Limitations & Future Work¶
- Focus on Fine-tuning vs. Pre-training: Core experiments were conducted on fine-tuned models. Although supplementary evidence from CLM and multiple architectures was provided, the lack of transparency in public pre-training data and the high cost of training from scratch prevented formal validation in a pre-training setting.
- Synthetic Data: Fictional biographies are easy to control but differ from real noisy corpora, where knowledge co-occurrence and frequency distributions are more complex.
- Limited Algorithm Coverage: Primarily verified GA and TV (with Gradient Difference in the appendix). Performance under more modern unlearning or defense-attack algorithms remains to be tested.

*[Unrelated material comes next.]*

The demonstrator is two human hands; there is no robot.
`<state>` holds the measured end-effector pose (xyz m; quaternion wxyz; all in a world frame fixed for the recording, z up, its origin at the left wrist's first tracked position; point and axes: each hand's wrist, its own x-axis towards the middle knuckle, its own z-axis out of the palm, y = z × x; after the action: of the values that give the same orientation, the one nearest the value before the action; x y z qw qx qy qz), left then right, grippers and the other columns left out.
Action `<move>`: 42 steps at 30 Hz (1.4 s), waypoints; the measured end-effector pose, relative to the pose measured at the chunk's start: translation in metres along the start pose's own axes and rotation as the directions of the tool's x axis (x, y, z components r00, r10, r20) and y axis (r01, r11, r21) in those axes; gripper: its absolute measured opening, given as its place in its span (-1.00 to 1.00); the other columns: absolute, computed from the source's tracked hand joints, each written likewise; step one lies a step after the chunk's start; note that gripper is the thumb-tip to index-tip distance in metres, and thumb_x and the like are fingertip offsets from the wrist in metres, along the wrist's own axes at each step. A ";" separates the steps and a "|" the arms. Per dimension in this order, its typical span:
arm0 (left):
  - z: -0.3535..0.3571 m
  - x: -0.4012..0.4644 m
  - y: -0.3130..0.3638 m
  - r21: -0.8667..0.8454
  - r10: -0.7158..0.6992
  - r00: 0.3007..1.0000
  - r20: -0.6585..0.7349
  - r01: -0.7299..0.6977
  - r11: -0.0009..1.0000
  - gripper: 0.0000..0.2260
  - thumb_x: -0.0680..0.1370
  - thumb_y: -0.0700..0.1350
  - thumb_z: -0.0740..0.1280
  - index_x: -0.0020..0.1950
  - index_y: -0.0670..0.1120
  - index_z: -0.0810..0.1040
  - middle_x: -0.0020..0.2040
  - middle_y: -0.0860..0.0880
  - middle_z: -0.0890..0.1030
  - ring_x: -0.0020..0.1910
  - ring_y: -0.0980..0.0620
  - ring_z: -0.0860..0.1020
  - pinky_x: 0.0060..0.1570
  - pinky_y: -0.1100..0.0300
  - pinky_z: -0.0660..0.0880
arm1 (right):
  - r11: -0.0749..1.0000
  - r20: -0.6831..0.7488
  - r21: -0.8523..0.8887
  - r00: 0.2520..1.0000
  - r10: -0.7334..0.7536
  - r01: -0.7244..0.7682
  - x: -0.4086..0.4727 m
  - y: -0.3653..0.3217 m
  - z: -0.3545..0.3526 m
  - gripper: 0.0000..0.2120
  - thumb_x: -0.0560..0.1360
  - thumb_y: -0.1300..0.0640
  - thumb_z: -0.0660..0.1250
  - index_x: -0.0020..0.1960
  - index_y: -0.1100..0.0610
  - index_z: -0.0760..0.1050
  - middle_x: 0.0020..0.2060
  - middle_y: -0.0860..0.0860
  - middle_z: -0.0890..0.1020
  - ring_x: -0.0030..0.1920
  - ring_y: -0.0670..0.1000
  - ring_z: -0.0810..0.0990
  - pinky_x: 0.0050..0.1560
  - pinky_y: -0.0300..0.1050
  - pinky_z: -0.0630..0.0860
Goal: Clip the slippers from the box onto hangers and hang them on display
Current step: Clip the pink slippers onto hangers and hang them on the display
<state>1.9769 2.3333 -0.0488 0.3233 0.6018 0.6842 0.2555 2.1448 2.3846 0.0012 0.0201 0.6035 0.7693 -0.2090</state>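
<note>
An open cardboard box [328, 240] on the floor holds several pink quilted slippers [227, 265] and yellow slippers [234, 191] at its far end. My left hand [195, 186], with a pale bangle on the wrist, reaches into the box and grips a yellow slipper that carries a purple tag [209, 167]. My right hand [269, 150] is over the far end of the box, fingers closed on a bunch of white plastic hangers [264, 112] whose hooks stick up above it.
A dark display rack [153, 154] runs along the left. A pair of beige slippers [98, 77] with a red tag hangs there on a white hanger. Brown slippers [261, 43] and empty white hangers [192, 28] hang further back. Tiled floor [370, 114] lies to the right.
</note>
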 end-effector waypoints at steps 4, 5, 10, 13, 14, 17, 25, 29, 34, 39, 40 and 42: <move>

- Cost of "Separation" Strategy: This requires anticipating future unlearning splits during training, which is often difficult as unlearning requests usually emerge post-hoc.
Related Work & Insights¶
- Unlearning Algorithms/Benchmarks: GA, Task Vector, TOFU, and Eval-DU serve as tools and baselines. This paper does not compete with them but studies the training factors "above" them.
- Knowledge Acquisition Theory: Findings by Allen-Zhu & Li regarding "paraphrase training inducing structural internalization and single-entity embeddings" serve as a theoretical anchor for several hypotheses.
- Work on Training Factors: Zhao et al. studied training factors in data unlearning, and Krishnan et al. focused on target knowledge frequency. This paper systematically expands this dimension to "knowledge textual encoding."
- Insight: This work suggests that "unlearnability" should be considered an early-lifecycle design attribute (data organization, fine-tuning) rather than a purely post-hoc algorithmic problem, offering direct guidance for the corpus engineering of privacy-compliant systems.
Rating¶
- Novelty: ⭐⭐⭐⭐ Shifting the perspective to "training-time encoding" is a systematically overlooked and non-obvious angle that yields actionable strategies.
- Experimental Thoroughness: ⭐⭐⭐⭐ Two datasets × three model families × two algorithms × five progressive questions; rigorous controls. Minor deduction for the focus on fine-tuning and synthetic data.
- Writing Quality: ⭐⭐⭐⭐ Question-driven, progressive structure, clear definitions, and sharp contrast in conclusions. Very readable.
- Value: ⭐⭐⭐⭐ Provides a practical guide for "preparing for unlearning at training time" for privacy compliance and content removal, while contributing to the attribution framework of unlearning research.